What is expected ▸
What is needed is an exact copy of the lines from the one containing "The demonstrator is" through the final line of the material below.

Start of Block

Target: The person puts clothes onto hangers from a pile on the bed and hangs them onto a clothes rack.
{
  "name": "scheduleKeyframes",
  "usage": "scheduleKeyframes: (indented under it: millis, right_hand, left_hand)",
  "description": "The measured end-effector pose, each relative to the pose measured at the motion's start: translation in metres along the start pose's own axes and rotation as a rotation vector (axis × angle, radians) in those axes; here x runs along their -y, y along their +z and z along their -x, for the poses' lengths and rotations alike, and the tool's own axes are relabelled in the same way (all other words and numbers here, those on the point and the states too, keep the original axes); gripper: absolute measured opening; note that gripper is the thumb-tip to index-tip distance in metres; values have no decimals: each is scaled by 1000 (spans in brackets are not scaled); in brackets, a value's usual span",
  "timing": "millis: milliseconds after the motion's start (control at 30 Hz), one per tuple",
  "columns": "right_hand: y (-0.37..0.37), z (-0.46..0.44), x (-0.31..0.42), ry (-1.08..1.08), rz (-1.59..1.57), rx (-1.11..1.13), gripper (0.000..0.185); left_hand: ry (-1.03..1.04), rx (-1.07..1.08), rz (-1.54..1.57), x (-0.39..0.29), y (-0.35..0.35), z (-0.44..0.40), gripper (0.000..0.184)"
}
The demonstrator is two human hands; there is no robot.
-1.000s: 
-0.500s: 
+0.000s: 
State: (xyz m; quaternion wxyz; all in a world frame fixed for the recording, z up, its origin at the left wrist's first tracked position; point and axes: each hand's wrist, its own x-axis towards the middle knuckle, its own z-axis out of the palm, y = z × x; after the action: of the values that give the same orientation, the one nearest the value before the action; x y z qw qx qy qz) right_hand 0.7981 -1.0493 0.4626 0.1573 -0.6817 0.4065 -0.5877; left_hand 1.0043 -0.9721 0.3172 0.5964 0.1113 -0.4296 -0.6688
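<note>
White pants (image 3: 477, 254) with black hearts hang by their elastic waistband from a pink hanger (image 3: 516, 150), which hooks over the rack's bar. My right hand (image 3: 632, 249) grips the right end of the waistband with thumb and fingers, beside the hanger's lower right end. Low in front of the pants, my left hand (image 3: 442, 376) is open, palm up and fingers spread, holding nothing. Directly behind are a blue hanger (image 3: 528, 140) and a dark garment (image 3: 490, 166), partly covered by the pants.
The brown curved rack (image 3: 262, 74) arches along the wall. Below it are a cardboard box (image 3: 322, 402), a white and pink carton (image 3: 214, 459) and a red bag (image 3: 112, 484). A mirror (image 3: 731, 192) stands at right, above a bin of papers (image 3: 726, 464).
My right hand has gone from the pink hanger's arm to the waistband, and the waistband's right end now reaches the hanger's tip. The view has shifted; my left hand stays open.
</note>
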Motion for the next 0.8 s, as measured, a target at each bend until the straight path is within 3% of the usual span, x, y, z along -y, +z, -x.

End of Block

Completed task ▸
The demonstrator is two human hands; there is no robot.
-1.000s: 
-0.500s: 
+0.000s: 
State: (xyz m; quaternion wxyz; all in a world frame fixed for the recording, z up, its origin at the left wrist's first tracked position; point and axes: each hand's wrist, its own x-axis towards the middle knuckle, its own z-axis out of the palm, y = z × x; after the action: of the values that give the same orientation, the one nearest the value before the action; x y z qw qx qy qz) right_hand 0.7981 -1.0493 0.4626 0.1573 -0.6817 0.4065 -0.5877; left_hand 1.0043 -0.9721 0.3172 0.5964 0.1113 -0.4296 -0.6688
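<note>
White pants (image 3: 477, 254) with black hearts hang by their elastic waistband from a pink hanger (image 3: 516, 150), which hooks over the rack's bar. My right hand (image 3: 632, 249) grips the right end of the waistband with thumb and fingers, beside the hanger's lower right end. Low in front of the pants, my left hand (image 3: 442, 376) is open, palm up and fingers spread, holding nothing. Directly behind are a blue hanger (image 3: 528, 140) and a dark garment (image 3: 490, 166), partly covered by the pants.
The brown curved rack (image 3: 262, 74) arches along the wall. Below it are a cardboard box (image 3: 322, 402), a white and pink carton (image 3: 214, 459) and a red bag (image 3: 112, 484). A mirror (image 3: 731, 192) stands at right, above a bin of papers (image 3: 726, 464).
My right hand has gone from the pink hanger's arm to the waistband, and the waistband's right end now reaches the hanger's tip. The view has shifted; my left hand stays open.
</note>
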Motion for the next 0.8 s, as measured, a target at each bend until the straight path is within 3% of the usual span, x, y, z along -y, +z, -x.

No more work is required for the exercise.